まだ20歳前後の感情的な若者だったわたしにとって、だからエリオ・カストロネベスはグレッグ・ムーアの永遠に戻ることのない代理にすぎなかったのである。ムーアはわたしが最初に知ったレーシングドライバーだった、というといささか嘘くさく響くだろうか。むろん、その名はわたし自身がはじめて目にしたドライバーのものではない。多くの日本人同様にわたしもレースを知った入り口はF1だったから、フジテレビで覚えた名前はたくさんあったし、また雑誌などを読んでその走りを想像する者もいた。たまたま家のケーブルテレビでCARTを見始めたときも、ムーアはまだデビューしていなかったと思う。
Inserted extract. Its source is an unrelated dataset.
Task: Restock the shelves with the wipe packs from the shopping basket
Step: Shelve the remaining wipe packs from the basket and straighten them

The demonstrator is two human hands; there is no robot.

その意味でムーア以前に目の前を走ったドライバーは何人もいたのだが、乱暴な言い方をするなら、それらはわたしにとってみながみな既製品だった。日本が熱狂的なF1ブームに浮かれていたころ、アイルトン・セナやアラン・プロストはとっくに別のだれかの英雄になっており、あるいは米国に目を移してみたところで、マイケル・アンドレッティやアル・アンサーJr.は応援したいドライバーではあってもすでに確立された存在だった。彼らの物語は自分以外の場所で消費され、心の中に収めることはできなかった。それがわたしには物足りなかったのだ。